UCD changes on top of McGlynn's changes

From: Ed Shaya <Edward.J.Shaya.1-at-gsfc.nasa.gov>
Date: Wed, 22 Oct 2003 14:35:46 -0400


I have made numerous tracked changes in the 1-9.9b of McGlynn and created a 1-9.9c.
So if one has a recent version of Word one can accept or reject these changes as seen fit. I think someone will need to post this to the UCD and dal lists cause I am not on them. Here are some "highlights"


The term property was used in a confusing manner. Everything was at some point in the specification referred to as a property including the basic concept as well as the attribute and modifier. So, I changed attribute property to attribute and modifier property to modifier.

I think this is pretty good but it is missing something. The modifiers are in effect extending the hierarchicial tree of basic concepts into the virtual tree of full concepts. This is not mentioned and probably should be. But, if it is true then sometimes the order of the modifiers should make a difference. I don't have an example but I am worried that there will be concepts that require A;B;C and other concepts that are A;C;B but they are not the same. I don't see how to ensure that that never happens.

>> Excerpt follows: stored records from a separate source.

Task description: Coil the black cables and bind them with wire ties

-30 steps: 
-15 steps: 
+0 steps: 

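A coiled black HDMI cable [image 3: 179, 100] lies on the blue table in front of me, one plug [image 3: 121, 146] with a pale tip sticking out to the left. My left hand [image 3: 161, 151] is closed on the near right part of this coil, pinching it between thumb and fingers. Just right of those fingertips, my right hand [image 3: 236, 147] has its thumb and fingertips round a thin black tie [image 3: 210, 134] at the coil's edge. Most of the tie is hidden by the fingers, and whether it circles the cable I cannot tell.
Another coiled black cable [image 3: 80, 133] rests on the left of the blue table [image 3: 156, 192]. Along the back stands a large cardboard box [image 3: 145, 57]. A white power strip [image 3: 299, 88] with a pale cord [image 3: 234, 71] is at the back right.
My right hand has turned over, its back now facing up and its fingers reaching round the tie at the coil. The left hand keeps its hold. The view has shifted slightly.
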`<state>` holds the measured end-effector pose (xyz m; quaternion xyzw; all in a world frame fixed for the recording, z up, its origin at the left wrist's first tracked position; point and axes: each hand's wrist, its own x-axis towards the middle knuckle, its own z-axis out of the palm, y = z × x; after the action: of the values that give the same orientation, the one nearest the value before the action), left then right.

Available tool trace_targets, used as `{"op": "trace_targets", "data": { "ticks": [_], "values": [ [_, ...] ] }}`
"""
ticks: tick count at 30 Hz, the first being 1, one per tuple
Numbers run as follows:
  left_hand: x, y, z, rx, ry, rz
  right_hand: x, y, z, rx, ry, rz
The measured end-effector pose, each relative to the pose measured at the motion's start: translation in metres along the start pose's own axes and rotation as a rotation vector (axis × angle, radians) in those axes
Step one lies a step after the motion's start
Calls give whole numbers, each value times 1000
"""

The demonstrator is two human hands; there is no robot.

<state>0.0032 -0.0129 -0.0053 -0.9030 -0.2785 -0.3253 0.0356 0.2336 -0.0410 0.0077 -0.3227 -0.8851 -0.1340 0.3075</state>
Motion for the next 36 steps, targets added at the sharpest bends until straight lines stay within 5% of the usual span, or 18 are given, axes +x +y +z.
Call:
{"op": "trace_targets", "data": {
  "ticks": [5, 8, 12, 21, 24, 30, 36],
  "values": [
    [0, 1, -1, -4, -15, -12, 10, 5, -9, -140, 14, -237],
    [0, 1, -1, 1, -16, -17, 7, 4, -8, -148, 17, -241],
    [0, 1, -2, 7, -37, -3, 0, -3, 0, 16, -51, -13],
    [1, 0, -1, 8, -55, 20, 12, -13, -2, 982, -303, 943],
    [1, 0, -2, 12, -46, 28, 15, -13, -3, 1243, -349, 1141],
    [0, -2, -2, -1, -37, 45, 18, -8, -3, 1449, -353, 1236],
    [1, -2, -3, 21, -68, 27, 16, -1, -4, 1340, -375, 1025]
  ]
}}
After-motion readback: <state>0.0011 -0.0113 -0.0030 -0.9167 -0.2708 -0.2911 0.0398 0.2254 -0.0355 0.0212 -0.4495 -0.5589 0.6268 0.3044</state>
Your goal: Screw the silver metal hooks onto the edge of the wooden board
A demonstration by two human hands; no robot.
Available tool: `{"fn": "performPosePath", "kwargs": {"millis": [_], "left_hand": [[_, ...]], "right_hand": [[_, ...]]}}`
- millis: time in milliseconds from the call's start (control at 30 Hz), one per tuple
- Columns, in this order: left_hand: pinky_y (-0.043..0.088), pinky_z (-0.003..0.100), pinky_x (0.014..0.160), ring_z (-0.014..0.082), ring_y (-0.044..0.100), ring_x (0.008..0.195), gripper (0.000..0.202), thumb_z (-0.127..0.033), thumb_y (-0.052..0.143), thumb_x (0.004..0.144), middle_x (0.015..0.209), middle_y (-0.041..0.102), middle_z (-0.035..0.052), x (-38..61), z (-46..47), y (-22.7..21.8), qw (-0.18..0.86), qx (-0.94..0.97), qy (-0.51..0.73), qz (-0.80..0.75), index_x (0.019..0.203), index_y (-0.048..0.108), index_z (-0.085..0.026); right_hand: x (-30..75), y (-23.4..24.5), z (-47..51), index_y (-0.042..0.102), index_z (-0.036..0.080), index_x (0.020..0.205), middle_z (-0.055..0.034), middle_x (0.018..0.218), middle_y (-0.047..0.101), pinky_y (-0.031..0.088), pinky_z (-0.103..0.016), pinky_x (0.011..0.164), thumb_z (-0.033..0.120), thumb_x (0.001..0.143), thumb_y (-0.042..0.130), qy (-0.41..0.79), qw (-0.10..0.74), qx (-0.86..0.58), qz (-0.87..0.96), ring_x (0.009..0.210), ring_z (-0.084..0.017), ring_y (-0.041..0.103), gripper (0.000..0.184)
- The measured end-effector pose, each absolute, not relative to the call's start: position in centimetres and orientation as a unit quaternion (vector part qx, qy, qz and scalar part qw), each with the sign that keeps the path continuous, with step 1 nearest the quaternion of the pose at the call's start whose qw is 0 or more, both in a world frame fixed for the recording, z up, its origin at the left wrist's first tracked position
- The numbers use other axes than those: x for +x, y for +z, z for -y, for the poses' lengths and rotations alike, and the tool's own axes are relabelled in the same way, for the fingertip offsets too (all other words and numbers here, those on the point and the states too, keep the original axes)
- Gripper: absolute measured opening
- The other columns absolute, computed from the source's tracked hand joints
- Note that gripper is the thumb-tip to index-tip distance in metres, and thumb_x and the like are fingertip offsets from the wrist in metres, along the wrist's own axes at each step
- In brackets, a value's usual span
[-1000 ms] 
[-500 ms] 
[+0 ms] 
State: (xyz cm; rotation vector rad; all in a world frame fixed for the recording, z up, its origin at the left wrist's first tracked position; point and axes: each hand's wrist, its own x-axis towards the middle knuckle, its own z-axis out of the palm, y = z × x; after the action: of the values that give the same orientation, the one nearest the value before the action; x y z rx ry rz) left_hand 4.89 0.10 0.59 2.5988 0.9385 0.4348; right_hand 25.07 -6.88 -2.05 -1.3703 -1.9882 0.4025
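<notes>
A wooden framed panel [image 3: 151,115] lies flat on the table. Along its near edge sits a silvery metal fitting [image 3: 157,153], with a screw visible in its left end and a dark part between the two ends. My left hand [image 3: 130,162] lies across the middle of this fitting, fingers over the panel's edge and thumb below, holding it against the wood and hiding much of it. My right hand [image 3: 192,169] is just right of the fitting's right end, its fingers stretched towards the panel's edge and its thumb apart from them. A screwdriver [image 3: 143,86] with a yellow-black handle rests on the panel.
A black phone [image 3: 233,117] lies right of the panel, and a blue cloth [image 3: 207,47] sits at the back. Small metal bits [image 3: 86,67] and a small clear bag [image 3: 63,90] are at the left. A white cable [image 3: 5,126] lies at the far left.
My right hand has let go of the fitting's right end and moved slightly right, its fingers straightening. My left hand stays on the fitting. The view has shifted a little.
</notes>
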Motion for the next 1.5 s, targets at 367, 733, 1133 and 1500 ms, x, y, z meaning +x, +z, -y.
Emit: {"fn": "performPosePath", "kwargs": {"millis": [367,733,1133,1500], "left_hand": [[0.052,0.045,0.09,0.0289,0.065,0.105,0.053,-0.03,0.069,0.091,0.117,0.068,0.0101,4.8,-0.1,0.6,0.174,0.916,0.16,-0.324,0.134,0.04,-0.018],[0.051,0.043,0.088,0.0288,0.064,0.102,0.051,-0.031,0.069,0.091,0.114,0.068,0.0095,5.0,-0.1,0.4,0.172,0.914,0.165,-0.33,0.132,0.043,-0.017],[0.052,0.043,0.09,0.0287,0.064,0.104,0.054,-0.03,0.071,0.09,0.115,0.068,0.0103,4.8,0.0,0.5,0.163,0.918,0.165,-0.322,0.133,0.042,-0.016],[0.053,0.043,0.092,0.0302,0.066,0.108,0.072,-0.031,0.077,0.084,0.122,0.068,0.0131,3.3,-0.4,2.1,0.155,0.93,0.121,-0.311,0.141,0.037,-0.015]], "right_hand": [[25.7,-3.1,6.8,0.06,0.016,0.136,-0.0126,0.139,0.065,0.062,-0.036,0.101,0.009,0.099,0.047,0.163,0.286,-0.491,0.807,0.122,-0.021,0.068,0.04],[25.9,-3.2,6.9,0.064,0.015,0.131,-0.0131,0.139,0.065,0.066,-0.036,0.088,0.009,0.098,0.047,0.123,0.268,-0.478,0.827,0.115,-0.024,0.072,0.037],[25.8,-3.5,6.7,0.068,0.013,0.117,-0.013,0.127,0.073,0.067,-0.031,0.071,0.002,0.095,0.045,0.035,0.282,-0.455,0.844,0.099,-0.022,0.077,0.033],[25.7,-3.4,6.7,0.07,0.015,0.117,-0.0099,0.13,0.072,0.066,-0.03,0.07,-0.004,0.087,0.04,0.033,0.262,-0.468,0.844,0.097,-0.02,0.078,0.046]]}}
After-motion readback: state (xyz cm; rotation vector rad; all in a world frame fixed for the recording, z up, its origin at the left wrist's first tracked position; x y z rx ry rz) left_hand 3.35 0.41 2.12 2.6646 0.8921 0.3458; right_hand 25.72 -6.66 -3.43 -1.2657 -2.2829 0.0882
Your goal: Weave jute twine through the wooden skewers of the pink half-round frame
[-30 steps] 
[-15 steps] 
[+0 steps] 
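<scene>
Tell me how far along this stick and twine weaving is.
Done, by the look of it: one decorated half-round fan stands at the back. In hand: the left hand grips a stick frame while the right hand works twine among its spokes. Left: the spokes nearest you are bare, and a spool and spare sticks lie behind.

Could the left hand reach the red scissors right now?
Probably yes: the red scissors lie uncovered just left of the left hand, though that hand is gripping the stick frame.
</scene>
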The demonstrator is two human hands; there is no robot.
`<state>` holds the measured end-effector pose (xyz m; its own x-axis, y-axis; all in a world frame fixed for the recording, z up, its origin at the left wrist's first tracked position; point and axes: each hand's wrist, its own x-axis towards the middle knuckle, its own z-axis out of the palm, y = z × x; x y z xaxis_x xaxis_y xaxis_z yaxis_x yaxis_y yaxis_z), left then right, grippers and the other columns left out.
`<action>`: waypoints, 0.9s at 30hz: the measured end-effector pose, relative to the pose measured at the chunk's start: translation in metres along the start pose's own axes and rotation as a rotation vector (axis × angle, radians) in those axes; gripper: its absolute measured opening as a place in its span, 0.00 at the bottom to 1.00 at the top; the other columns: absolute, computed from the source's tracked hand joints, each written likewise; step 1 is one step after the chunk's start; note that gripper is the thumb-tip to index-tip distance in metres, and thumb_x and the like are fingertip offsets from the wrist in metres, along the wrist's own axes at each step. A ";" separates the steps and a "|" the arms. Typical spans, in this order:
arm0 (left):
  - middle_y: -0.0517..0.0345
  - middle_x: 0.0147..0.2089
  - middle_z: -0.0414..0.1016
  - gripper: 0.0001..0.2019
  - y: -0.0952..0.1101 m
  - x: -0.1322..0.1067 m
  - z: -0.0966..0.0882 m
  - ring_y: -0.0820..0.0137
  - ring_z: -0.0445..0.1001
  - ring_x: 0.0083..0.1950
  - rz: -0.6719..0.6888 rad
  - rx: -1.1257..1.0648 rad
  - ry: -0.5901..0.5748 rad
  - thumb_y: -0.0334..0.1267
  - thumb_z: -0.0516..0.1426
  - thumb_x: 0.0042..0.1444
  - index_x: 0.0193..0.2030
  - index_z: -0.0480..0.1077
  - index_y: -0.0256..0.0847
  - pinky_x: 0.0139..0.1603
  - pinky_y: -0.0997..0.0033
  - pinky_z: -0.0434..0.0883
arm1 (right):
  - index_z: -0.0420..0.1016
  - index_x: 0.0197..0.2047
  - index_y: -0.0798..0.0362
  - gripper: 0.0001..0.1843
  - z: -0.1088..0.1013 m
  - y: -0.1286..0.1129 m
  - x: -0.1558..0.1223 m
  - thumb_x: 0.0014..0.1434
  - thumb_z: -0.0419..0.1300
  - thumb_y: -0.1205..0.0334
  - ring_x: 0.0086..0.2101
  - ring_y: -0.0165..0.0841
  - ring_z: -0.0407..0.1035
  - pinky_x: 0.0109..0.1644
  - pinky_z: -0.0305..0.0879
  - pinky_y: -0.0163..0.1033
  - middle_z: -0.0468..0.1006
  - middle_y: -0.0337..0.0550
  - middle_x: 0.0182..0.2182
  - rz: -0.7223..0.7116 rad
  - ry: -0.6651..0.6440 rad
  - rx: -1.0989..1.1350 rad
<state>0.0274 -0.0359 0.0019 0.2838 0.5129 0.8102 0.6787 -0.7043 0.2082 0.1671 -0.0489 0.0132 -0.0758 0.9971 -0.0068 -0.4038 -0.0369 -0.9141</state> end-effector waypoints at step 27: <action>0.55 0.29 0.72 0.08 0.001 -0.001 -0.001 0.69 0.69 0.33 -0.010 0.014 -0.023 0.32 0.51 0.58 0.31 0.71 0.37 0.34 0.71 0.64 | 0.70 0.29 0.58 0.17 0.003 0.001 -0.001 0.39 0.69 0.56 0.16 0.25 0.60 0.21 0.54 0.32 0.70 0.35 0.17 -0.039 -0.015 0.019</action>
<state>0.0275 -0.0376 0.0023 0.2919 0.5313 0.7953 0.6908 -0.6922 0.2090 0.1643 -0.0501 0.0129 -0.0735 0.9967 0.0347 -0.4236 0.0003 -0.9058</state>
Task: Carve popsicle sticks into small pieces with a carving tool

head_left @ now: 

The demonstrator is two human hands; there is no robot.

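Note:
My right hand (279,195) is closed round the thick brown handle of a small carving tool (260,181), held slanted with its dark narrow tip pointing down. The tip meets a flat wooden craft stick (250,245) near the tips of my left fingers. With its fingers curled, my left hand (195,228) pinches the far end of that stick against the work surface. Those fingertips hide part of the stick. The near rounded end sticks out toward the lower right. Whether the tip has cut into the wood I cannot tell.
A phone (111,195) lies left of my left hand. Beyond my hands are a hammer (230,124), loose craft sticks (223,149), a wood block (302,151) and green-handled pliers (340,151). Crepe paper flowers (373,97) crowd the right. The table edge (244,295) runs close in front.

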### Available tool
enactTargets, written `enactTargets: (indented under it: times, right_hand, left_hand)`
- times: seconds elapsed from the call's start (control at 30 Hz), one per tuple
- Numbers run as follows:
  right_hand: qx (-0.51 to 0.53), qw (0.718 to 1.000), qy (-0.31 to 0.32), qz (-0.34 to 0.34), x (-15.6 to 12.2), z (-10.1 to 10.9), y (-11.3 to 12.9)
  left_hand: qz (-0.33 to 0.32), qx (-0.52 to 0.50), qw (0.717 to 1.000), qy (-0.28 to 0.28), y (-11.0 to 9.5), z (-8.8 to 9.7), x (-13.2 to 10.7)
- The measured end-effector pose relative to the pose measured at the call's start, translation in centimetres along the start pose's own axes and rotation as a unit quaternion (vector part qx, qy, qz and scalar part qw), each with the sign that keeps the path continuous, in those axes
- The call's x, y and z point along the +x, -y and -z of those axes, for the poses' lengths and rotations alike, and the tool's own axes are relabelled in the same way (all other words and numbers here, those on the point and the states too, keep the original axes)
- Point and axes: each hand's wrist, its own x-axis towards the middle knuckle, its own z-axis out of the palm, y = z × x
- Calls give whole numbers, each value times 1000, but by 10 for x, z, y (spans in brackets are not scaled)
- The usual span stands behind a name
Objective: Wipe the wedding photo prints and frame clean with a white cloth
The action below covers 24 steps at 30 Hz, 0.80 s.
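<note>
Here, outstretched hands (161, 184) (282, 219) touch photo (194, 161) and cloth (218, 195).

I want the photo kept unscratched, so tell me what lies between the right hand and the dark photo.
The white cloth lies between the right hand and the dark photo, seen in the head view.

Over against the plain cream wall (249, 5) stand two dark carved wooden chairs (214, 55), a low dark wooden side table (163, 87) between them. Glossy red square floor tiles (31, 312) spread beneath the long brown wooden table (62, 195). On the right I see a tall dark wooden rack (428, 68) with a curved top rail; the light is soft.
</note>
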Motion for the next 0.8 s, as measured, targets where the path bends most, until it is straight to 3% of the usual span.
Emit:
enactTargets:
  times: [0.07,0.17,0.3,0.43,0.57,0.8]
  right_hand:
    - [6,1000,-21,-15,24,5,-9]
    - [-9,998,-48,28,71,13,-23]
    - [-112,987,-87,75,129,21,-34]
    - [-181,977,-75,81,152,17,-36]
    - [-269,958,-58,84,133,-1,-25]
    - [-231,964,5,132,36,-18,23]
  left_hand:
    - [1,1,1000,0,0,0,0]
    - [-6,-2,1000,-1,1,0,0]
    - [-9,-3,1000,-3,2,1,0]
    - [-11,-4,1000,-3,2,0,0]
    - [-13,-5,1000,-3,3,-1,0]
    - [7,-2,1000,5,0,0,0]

Word and atom were a bit confused. Atoms looked like words to me and Words were
clearly composed of several words (not good). There was no atom in the Backus-Naur notation. But there were examples of atoms of the physics type (yikes).
So I made the following simplification.
atom -> word
word -> term
word-component -> word

I changed a few occurrence of "column" to "contents" so that it did not seem that this
was for tables only. And so the Contents in "UCD" would be meaningful.

Why is there a meas.error and a stat.erro, and one is a concept and one is an attribute?
Perhaps this was suppose to be a stat:max?

1 x1:experimental.quantity;x2:new.modifier;stat.error


Why not have a different symbol to separate the attributes from the base and modifiers?
pos.eq;phys.electron#value;vector
pos.eq;phys.electron#stat.error;vector
This is clearer. It says, if you are looking for instances of the concept of a positional measure of electrons, here it is. By the way it is in vector format and there is an error associate with it, you may need to transform this format. Queries will be keying on the concept and so it should be cleanly separated. If the query finds additional attribute information it may grab them for completeness even if they were not specificied in the query.


Why not allow a namespaced term to reuse existing term? That is what namespace is for!

1 phot.flux;x1:meas.error Namespace reuses existing

term--------------------------

In the Group of pos.eq.ra and pos.eq.dec the UCD of the group should be pos.eq, not pos.instance. The "eq" is there because one should be as specifying as possible. The instance should not be there since this is a table level term and is redundant here.

I don't buy the idea that the main pos is always in the least indented or grouped column. This is a extremely fragile and restrictive way to go. There are many ways that the targets are in a more groups than the plate positions or the guide stars. What if the target stars have position groups
and so one wants a second grouping of

<group name="position" ucd="position">

           <group name="positionEquatorial" ucd="pos.eq">
                          ra, dec
          </group>
          <group name="positionGalactic" ucd="position.galactic">
                         l,b
            </group>

</group>

or what if the grouping of stars is by cluster or by spectral type or by accuracy of measurements etc?
That is not to say that I like the idea of a main UCD. Rather, the best way is to ensure that the structural container of the data has a way of refering the properties to the objects that has these properties. A quanitty needs to have a isPropertyOf attribute that refers to the object. So, a positional property column should have isPropertyOf="column(starName)". The default could be isPropertyOf=column(1).

Finally. I find it curious that this system makes no descrimination between properties of objects (color, brightness, distance, size) and objects (electrons,
atoms, planets, stars, galaxies). Every time one uses a UCD-property there must be implicitly a UCD-object that has been left off. A brightness is always of a star or a planet or a human. A query system must then be able to
infer this from other metadata in the dataset. Therefore one needs to ensure that every data set has somewhere atleast one UCD-object. This will be hard to do if they are
not somehow separated out I just wanted to point that out. It may or may not be a fatal flaw.